**Instructions to follow**
From the data below, set down exactly the lines between the one holding "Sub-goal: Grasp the" and the one holding "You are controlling", inclusive, and no others.
- - - - - - -
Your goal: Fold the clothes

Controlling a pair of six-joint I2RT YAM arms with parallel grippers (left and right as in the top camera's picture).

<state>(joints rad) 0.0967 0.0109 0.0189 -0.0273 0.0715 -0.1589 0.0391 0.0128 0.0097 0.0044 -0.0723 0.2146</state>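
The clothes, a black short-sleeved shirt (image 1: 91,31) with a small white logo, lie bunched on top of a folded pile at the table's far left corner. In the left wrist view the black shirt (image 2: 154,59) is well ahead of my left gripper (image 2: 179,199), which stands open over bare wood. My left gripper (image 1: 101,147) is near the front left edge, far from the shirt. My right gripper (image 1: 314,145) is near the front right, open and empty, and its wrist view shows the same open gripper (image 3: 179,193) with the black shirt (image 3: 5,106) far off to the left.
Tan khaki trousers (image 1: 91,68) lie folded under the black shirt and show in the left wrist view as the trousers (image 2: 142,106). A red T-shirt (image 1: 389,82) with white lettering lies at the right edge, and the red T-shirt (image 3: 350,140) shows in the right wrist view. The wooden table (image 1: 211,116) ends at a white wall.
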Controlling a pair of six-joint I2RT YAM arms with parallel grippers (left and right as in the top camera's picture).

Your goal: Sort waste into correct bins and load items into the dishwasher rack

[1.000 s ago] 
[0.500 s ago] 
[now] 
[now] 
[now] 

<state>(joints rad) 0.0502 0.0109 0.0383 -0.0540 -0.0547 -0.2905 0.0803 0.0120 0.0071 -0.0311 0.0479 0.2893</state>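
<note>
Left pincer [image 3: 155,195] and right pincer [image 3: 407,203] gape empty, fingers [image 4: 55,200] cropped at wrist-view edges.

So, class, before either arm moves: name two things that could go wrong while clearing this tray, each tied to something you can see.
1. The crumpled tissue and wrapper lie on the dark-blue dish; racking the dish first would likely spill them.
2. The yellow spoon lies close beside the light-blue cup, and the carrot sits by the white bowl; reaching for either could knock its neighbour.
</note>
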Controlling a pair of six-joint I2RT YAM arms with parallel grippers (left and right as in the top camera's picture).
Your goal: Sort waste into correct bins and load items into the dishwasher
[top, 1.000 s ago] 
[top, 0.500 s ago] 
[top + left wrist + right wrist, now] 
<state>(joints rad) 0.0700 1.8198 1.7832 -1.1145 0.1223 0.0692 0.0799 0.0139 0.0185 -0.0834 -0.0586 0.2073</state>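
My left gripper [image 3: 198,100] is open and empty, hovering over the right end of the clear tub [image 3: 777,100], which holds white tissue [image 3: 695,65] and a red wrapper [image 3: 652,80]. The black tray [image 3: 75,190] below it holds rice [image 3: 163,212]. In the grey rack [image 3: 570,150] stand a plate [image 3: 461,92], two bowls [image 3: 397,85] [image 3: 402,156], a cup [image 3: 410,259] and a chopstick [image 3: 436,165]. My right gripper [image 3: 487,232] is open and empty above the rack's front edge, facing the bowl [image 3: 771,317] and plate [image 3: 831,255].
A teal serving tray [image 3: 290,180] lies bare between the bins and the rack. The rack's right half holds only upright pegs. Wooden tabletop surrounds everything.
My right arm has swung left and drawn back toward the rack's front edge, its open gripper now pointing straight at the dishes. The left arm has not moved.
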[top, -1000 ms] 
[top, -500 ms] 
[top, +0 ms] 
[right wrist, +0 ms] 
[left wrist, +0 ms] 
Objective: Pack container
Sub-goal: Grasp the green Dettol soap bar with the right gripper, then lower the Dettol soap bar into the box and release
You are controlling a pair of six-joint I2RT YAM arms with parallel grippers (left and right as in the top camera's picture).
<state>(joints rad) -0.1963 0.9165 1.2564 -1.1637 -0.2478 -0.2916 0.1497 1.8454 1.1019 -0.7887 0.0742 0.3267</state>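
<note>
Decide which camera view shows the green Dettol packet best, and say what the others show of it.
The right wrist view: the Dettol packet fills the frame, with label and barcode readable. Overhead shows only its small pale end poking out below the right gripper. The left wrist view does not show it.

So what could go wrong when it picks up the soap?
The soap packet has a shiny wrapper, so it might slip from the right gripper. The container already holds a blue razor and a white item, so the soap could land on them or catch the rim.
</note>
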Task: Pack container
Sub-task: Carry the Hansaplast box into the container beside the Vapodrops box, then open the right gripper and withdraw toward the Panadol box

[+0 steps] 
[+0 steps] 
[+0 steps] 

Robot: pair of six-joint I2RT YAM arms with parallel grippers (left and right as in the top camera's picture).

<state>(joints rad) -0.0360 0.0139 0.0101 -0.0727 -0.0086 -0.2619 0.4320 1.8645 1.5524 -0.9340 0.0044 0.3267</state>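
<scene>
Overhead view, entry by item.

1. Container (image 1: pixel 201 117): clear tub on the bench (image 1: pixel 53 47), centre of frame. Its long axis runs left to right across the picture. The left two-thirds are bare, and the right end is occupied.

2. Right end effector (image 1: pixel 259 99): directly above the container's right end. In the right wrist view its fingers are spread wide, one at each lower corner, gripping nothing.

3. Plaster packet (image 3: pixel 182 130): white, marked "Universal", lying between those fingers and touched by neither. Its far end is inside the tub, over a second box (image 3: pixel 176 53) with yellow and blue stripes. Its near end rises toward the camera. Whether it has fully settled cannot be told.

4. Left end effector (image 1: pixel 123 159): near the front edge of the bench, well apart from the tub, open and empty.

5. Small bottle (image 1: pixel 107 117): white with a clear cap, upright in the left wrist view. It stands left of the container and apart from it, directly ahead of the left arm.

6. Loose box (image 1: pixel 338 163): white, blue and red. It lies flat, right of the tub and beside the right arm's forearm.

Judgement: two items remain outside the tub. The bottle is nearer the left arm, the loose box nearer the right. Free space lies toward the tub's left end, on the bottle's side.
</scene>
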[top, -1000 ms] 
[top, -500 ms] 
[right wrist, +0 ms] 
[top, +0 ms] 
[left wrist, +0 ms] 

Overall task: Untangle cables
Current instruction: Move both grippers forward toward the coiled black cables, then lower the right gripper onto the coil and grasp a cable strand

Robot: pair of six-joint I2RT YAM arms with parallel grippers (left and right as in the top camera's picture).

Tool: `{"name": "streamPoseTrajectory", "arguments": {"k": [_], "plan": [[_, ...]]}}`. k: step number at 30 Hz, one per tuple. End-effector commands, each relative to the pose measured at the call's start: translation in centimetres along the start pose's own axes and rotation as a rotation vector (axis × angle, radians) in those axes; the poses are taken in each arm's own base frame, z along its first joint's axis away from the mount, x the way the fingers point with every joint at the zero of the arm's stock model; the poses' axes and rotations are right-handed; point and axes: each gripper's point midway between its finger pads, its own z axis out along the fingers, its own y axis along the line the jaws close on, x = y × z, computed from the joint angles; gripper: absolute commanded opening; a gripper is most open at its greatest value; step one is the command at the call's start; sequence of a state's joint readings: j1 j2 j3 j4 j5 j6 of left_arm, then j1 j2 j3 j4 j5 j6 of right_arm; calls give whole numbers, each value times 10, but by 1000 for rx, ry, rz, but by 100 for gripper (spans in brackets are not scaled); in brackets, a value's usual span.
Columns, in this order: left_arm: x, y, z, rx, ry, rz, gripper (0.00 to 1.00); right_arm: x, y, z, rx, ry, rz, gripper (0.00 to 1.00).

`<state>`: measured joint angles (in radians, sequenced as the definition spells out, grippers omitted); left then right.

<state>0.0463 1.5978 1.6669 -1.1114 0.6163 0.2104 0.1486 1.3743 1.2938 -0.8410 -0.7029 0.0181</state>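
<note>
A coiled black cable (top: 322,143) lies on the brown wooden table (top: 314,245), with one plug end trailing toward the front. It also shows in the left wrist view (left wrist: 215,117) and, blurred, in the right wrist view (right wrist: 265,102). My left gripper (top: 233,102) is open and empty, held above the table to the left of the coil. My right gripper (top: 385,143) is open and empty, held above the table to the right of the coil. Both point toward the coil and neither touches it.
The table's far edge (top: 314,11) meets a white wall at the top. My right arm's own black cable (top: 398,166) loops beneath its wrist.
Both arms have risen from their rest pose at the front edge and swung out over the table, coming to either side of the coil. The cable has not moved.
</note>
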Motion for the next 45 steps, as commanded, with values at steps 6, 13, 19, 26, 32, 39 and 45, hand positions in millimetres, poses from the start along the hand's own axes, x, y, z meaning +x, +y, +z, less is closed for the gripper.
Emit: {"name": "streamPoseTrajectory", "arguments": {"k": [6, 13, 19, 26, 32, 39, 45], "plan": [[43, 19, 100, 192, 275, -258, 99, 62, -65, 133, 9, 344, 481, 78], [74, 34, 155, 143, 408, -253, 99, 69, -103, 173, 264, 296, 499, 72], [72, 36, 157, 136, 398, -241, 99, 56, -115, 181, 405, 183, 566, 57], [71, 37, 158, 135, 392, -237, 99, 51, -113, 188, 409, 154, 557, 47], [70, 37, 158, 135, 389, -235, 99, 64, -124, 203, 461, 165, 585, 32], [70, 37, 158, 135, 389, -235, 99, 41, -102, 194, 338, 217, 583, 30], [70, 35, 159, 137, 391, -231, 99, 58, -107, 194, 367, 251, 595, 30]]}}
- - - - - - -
**Answer box**
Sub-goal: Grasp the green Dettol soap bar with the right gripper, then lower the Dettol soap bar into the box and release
You are controlling a pair of six-joint I2RT YAM arms with parallel grippers (left and right as in the top camera's picture).

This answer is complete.